As is well known, graphene is a good transparent material. The transmittance of the mechanically exfoliated graphene is up to 97.7%. Herein, we investigated the optical transmittance spectra of these fabricated RGO@polymer films and present them in Figures 5(a) and 5(b). We find that both the transparencies of PVA and PDMS are dramatically decreased after loading RGO on film, even though the thickness of RGO is only about 0.24 μm. This is because the optical transmittance of graphene-based materials is highly dependent on the their crystal quality and the number of graphene layers [26]. Generally, the graphene sheets prepared by the reduction of GO contain many defects in chemical and crystal structure. Combining with the layers’ overlapping in the film assemblage, the optical property of RGO@polymer films is inferior to pristine graphene. In spite of this, the transmittance of composite films in the visible region is still up to 45% (thickness 0.24 μm), which can satisfy the requirements of certain semitransparent applications. Notably, the films possess very strong absorbance in the ultraviolet region, which would make them potential candidates for anti-UV application.

Figure 5: (a) UV-Vis light transmitted spectra of (a) RGO@PVA and (b) RGO@PDMS composite films.
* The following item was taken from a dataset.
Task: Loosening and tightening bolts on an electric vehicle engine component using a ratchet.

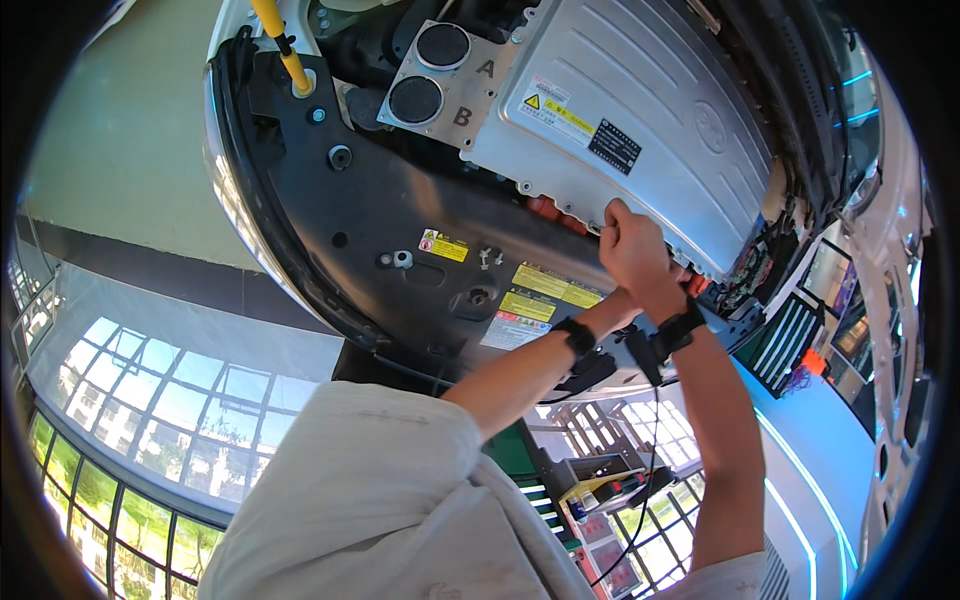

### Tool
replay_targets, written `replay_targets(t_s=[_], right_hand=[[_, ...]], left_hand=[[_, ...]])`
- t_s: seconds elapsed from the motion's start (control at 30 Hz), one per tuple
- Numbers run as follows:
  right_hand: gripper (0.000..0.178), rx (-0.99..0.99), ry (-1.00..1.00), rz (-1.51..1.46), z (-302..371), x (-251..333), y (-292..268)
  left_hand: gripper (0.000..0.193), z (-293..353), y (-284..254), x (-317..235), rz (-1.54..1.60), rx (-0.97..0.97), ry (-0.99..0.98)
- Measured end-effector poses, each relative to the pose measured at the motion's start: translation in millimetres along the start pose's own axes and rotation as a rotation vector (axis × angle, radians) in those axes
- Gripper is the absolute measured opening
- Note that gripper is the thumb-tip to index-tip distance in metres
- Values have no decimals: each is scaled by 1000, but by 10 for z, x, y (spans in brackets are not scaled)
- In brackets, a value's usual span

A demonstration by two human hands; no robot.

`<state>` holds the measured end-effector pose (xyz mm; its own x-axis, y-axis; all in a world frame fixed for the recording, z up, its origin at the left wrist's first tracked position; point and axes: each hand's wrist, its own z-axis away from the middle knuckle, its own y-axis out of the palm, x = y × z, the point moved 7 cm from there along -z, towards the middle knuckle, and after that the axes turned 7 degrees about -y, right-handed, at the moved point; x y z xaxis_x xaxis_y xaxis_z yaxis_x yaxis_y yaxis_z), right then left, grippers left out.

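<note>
A silver ribbed metal housing (640,120) with warning labels fills the upper middle of an open car front bay. My right hand (638,250) is closed in a fist at the housing's near edge, thumb side up. Whatever it may hold is hidden inside the fingers. My left hand (622,308) reaches in beneath my right wrist; its fingers are hidden behind my right forearm. Orange connectors (697,284) show just right of my hands, with further orange parts (545,208) along the edge to the left. Both wrists wear black bands (680,330).
A black plastic panel (400,210) with yellow labels borders the bay. A yellow prop rod (283,45) stands at upper left. Two round black discs (442,46) sit on a metal plate beside the housing. A thin black cable (655,440) hangs below my wrists, above a tool tray (605,480).
</note>
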<state>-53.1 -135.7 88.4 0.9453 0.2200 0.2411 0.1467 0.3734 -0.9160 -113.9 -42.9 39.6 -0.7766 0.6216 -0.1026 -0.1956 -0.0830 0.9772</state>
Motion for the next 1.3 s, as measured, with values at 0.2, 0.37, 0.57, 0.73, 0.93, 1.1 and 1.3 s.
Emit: replay_targets(t_s=[0.2, 0.37, 0.57, 0.73, 0.93, 1.1, 1.3], right_hand=[[7, 123, -374, 71, -53, 12, -20], [6, -47, -82, -11, 89, -107, -28], [9, -67, 74, 78, 110, -101, -23], [15, -77, 189, -39, -31, 120, 1], [25, -402, 575, -389, 262, -304, 141], [24, -418, 579, -520, 231, -230, 180], [13, -74, 169, -171, 101, -82, 71]], left_hand=[[22, -305, -11, 26, -23, -21, 10], [24, -160, 2, 78, -195, 26, -21], [25, 20, 100, 138, -8, -50, -135], [23, -42, -261, 210, -102, -40, -101], [15, 936, -176, -282, -264, -259, -496], [14, 801, -446, -61, -432, -200, -541], [3, 327, -218, 65, -380, -188, -452]])
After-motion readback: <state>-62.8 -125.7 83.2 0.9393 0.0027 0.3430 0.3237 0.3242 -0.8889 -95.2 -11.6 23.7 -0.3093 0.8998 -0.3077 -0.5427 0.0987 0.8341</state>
Figure 6(a) shows that the optical transmittance at 550 nm of composite films is decreased as the load of RGO increased. Additionally, the sheet resistance increased as optical transmittance at 550 nm decreased (Figure 6(b)). Thus, at our convenience, we could control the transmittance and sheet resistance of composite films obtained by adjusting the load of RGO. All of these results demonstrate that RGO dispersion in ethanol/water prepared via γ-ray irradiation is very feasible for the preparation of RGO@polymer composite films. Predictably, composite films with specific sheet resistance and transparency would make them potential materials for solar cells [27], electrical circuits [28], and antistatic coating [8, 15].
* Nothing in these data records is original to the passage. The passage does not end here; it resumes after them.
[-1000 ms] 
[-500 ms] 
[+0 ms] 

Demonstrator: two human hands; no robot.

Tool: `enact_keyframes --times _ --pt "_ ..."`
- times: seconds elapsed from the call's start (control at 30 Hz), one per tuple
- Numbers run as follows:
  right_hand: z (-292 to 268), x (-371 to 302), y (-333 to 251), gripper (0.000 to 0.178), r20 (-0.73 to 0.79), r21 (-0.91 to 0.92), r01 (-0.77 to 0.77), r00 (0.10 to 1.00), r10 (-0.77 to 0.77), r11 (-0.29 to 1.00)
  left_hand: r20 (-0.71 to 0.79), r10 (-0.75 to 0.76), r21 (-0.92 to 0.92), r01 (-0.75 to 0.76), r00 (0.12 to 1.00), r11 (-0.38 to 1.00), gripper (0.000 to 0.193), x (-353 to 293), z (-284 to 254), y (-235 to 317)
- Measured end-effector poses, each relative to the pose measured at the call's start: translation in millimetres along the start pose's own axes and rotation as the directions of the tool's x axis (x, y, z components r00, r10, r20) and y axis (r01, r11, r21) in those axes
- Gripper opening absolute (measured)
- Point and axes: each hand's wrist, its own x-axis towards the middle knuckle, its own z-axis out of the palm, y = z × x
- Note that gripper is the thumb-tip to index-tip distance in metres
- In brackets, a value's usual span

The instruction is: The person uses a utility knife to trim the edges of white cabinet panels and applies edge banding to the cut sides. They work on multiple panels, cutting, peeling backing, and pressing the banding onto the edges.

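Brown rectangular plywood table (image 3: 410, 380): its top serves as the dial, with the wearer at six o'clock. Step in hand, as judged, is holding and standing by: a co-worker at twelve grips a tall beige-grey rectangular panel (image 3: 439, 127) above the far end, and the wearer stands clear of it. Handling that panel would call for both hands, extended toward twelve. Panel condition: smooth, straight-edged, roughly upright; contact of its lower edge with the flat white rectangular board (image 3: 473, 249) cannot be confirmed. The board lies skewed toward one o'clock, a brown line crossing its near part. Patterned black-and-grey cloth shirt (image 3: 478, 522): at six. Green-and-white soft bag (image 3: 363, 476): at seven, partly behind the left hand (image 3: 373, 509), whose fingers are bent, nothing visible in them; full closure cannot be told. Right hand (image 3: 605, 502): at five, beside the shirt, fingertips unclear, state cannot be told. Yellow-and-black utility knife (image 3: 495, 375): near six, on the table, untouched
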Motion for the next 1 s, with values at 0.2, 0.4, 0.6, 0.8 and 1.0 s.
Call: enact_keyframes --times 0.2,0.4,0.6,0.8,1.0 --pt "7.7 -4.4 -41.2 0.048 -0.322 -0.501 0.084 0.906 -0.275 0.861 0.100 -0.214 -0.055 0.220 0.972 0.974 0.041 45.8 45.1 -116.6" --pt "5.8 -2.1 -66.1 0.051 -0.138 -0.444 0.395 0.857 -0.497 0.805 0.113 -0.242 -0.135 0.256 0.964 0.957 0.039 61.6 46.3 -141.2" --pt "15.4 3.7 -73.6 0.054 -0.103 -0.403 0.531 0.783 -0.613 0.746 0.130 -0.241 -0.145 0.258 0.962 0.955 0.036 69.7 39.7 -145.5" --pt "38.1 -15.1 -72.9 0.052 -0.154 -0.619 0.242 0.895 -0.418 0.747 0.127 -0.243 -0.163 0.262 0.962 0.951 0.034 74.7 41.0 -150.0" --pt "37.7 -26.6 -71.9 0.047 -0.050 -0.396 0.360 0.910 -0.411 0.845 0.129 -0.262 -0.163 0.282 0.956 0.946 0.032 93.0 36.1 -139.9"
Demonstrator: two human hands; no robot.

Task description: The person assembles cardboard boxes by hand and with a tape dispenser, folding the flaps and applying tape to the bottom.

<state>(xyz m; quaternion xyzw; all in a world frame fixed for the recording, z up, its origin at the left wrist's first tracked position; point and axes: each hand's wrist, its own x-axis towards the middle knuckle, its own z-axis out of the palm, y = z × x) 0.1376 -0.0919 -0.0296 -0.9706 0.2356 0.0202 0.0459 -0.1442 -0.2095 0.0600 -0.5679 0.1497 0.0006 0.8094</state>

Figure 6: (a) Optical transmittance at 550 nm of the composite films with different thicknesses of RGO; (b) sheet resistance versus optical transmittance at 550 nm of RGO@PVA and RGO@PDMS composite films.

4. Conclusions

In conclusion, the reduced GO dispersion prepared by γ-ray irradiation was successfully used to prepare conductive RGO@polymer composite films. The conductivity and transmittance of films are relative to the thickness of RGO. When the thickness of RGO is about 0.24 μm on PVA, the transmittance at 550 nm of RGO@PVA film reaches up to 45% plus with 10 kΩ/sq of sheet resistance. The films show good conductivity and a specific transmittance, which offers potential for use in electrical applications, optical devices, and antistatic application. Beyond that, the UV-Vis absorption spectra show that the films possess a strong ultraviolet absorption property, which would make them useful as UV-shield materials.

Conflict of Interests

The authors declare that there is no financial conflict of interests.


This work was supported by the National Natural Science Foundation of China (11175234, 11105210), the “Strategic Priority Research Program” of the Chinese Academy of Sciences (XDA02040300), the “Knowledge Innovation Program” of the Chinese Academy of Sciences (KJCX2-YW-N49), and Shanghai Municipal Commission for Science and Technology (11ZR1445400 and 12ZR1453300).